Publié le par l' oursin

Il ne suffit pas de vouloir la démocratie pour qu’elle s’impose. Surtout quand on  la veut dogmatique et universelle.

Les mots ne peuvent remplacer les faits. Parler de printemps pour rendre positifs des événements compliqués ne suffit pas.

Les leçons égyptiennes, car il y en a plusieurs, méritent d’être méditées par notre classe politico-médiatique. Il y a eu, en Egypte, des manifestations d’une jeunesse modernisée, frustrée et branchée, qui ont fait tomber un régime en hiver.

Ce sont les ennemis historiques de ce régime laico-militaire, les frères musulmans et autres salafistes qui ont ramassé le fruit pourri tombé de l’arbre secoué.

Ces islamistes, depuis un an, ont montré leurs limites. Ils sont incapables de gouverner un pays dans le contexte du monde moderne. Ils pourraient, certes, retourner à un mode de vie d’une autre époque, mais ceux qui renoncent au progrès pour retourner à la vie des mormons et autres amish restent des marginaux.

Cet échec de l’islamisme politique est une bonne nouvelle. Mais il peut renforcer l’islamisme terroriste, seule alternative pour les fous de Dieu.

Il est patent, en Tunisie également. En Lybie, il débouche sur l’éclatement du pays de Kadhafi et la déstabilisation de tout le Sahel, entrainant notre intervention au Mali. En Turquie même le modèle, pourtant si vanté, chancelle.

Le monde arabe est en train de s’apercevoir que son futur vers le passé est une illusion, un mirage. Cet espace historique arabo-musulman a progressé, un temps avec, des régimes autoritaires au fascisme, adaptés à une civilisation et à son histoire.
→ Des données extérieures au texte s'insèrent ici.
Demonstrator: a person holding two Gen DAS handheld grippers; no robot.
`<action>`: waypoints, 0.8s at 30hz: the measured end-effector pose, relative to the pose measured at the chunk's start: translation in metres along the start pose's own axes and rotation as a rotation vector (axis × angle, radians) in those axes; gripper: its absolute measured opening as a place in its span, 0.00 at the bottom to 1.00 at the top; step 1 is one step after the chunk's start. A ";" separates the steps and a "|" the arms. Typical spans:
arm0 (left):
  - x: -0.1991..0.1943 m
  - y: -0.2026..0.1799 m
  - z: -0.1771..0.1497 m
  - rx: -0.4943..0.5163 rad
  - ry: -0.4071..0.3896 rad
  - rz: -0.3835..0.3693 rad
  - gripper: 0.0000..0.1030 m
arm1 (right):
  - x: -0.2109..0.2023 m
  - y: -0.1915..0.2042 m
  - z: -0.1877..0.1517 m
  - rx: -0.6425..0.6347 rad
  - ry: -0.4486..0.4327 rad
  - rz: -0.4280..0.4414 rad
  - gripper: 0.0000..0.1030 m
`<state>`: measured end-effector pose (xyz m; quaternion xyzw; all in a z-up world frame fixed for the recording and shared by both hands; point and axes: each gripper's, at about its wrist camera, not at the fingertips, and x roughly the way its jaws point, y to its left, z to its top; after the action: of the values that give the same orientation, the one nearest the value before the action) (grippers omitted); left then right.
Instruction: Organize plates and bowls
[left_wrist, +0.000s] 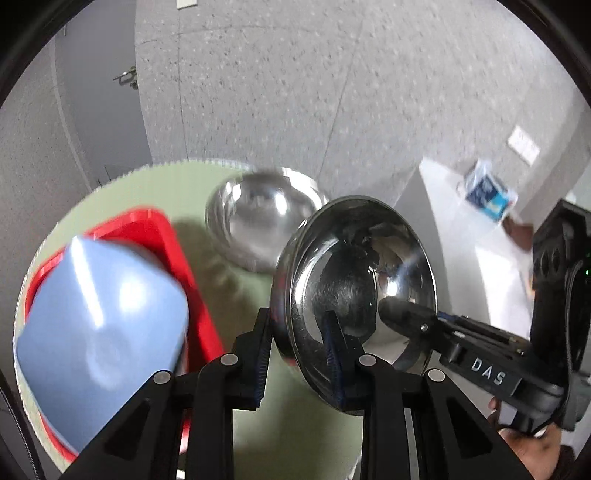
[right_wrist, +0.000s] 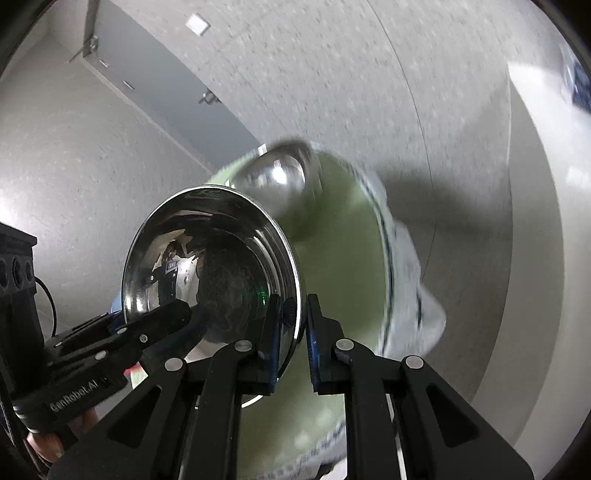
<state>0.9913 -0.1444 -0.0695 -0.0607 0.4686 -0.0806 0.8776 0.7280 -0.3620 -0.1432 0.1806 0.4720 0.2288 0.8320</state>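
Tablecloth (left_wrist: 207, 192), pale green, carries a red bin (left_wrist: 173, 240) at its left edge (a blue plate (left_wrist: 99, 317) tilted over it). I see a steel bowl (left_wrist: 258, 218) near the far edge. My left gripper (left_wrist: 299, 350) and right gripper (right_wrist: 293, 332) both pinch the rim of a smaller steel bowl (left_wrist: 354, 273), held tilted above the cloth.
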 end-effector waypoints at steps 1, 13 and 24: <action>0.002 0.004 0.007 -0.008 -0.005 -0.001 0.23 | 0.002 0.004 0.012 -0.014 -0.010 -0.005 0.12; 0.069 0.040 0.064 -0.085 0.071 -0.012 0.22 | 0.051 0.029 0.092 -0.089 0.000 -0.111 0.15; 0.126 0.054 0.086 -0.130 0.163 -0.016 0.23 | 0.077 0.033 0.102 -0.164 0.013 -0.240 0.16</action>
<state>1.1368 -0.1137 -0.1345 -0.1144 0.5420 -0.0617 0.8302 0.8441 -0.3006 -0.1297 0.0528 0.4756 0.1666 0.8621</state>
Mustapha Kemal Atta Türk et Nasser sont des figures de modernisation et d’adaptation totalitaires.

L’échec de ces régimes, face à Israël et au fait sioniste, a provoqué leur discrédit et la montée en puissance des islamistes, surtout après l’humiliation imposée par Ben Laden au Satan américain.

Mais les faits sont là, les islamistes ne savent pas gouverner et ils savent aider les pauvres quand ils sont dans l’opposition; au pouvoir ils accroissent la misère.

Leur échec va permettre au monde arabe de chercher des voies en dehors de l’islam de pouvoir, mais en  respectant l’identité musulmane.

Il y a l’armée, bien  sûr, qui reste la vraie force d’alternative aux islamistes en Egypte et ailleurs. L’armée avec la tentation du “Rais” sorti de ses rangs. Car les démocrates n’ont pas les moyens de gouverner ni une base assez forte dans l’ensemble de la population, notamment dans les campagnes, en dehors des élites et des pauvres de l’urbanisme dévorant.

L’été sera chaud dans une Egypte qui na pas eu de printemps, n’en déplaisent à nos commentateurs benêts du dogme démocratique.